▶ **Assignment**
Each line of the listing that includes the string "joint" needs to be located and copied.
____ Collected material
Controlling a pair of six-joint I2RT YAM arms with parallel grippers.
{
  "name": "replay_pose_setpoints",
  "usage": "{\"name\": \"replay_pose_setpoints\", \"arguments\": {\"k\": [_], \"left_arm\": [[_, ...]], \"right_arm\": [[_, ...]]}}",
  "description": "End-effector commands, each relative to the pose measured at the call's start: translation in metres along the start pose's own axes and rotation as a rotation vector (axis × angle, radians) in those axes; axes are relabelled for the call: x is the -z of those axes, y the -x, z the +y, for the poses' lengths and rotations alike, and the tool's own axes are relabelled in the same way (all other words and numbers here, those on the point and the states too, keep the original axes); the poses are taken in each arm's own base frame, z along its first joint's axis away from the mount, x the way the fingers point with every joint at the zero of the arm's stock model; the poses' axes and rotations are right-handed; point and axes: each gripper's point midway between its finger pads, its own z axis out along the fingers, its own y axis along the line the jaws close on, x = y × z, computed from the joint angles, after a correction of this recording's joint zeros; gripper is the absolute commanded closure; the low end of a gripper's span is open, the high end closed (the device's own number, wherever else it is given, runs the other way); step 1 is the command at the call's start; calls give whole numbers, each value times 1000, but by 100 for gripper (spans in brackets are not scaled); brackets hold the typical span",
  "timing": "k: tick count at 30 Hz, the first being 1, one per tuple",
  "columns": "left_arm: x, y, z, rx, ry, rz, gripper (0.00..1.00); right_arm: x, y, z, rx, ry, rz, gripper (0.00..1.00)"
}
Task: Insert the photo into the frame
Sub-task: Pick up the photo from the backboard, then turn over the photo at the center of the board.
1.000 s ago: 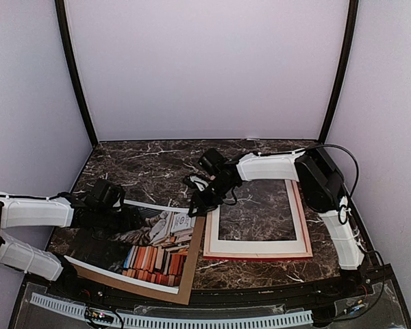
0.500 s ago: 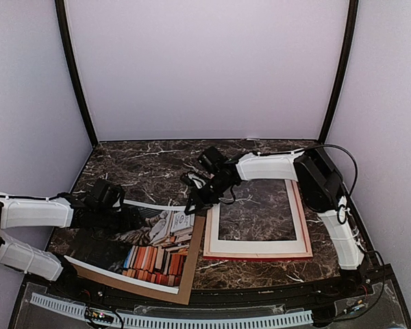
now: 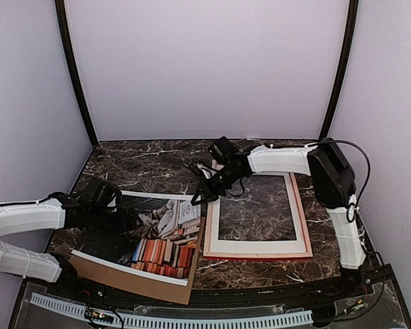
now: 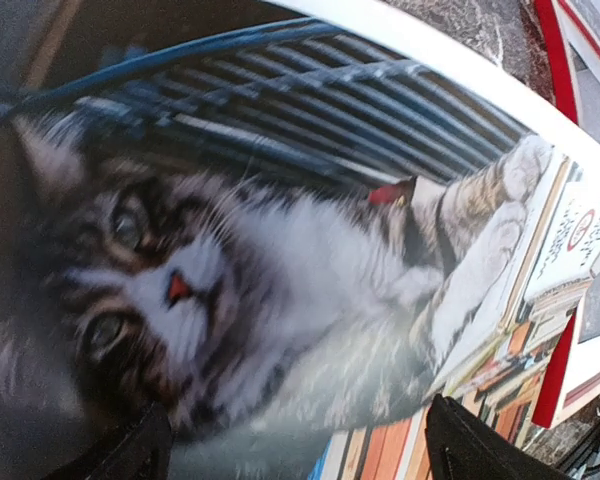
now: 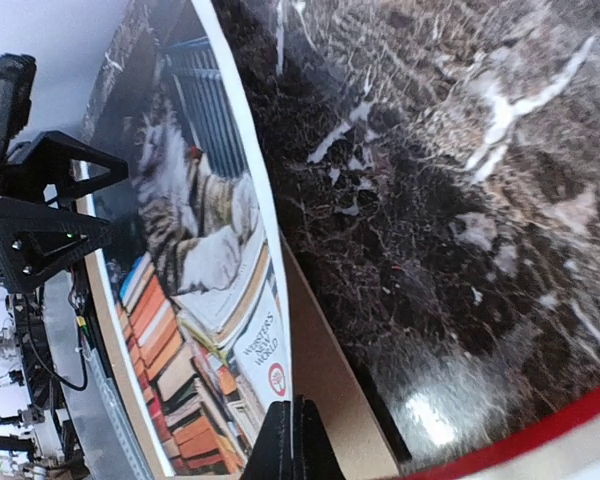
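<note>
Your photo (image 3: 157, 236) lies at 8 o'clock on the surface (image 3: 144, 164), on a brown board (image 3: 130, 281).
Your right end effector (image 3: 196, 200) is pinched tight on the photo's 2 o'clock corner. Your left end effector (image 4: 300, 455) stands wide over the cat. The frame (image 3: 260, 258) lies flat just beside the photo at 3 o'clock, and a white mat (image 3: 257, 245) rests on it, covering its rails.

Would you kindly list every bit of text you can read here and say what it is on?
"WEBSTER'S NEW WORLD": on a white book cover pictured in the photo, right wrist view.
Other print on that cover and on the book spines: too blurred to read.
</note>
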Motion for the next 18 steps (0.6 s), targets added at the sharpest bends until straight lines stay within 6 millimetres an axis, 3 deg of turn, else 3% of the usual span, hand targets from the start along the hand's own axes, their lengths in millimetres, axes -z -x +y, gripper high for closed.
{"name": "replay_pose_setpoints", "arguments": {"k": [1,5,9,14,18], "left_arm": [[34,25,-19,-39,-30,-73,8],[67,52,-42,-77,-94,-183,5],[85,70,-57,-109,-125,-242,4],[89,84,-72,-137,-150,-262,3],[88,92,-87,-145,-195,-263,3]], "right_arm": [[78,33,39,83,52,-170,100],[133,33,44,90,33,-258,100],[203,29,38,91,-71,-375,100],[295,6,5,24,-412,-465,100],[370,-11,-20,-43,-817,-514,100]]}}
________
▶ **Output**
Controlling a pair of six-joint I2RT YAM arms with parallel grippers.
  "description": "End-effector commands, each relative to the pose measured at the call's start: translation in metres along the start pose's own axes and rotation as a rotation vector (axis × angle, radians) in those axes; axes are relabelled for the call: x is the -z of those axes, y the -x, z the +y, for the poses' lengths and rotations alike, and the tool's own axes are relabelled in the same way (all other words and numbers here, those on the point and the states too, keep the original axes); the poses are taken in each arm's own base frame, z along its first joint's axis away from the mount, x the way the fingers point with every joint at the zero of the arm's stock model; the poses' axes and rotations are right-handed; point and axes: each gripper's point midway between its finger pads, its own z axis out along the fingers, its own y axis along the line the jaws close on, x = y × z, computed from the joint angles, after a correction of this recording's joint zeros; gripper is the absolute commanded closure; the low end of a gripper's span is open, the high end closed (the device's own number, wherever else it is given, runs the other way); step 1 is the command at the call's start; calls give whole numbers, each value times 1000, but by 100 for gripper (spans in brackets are not scaled); brackets hold the typical span",

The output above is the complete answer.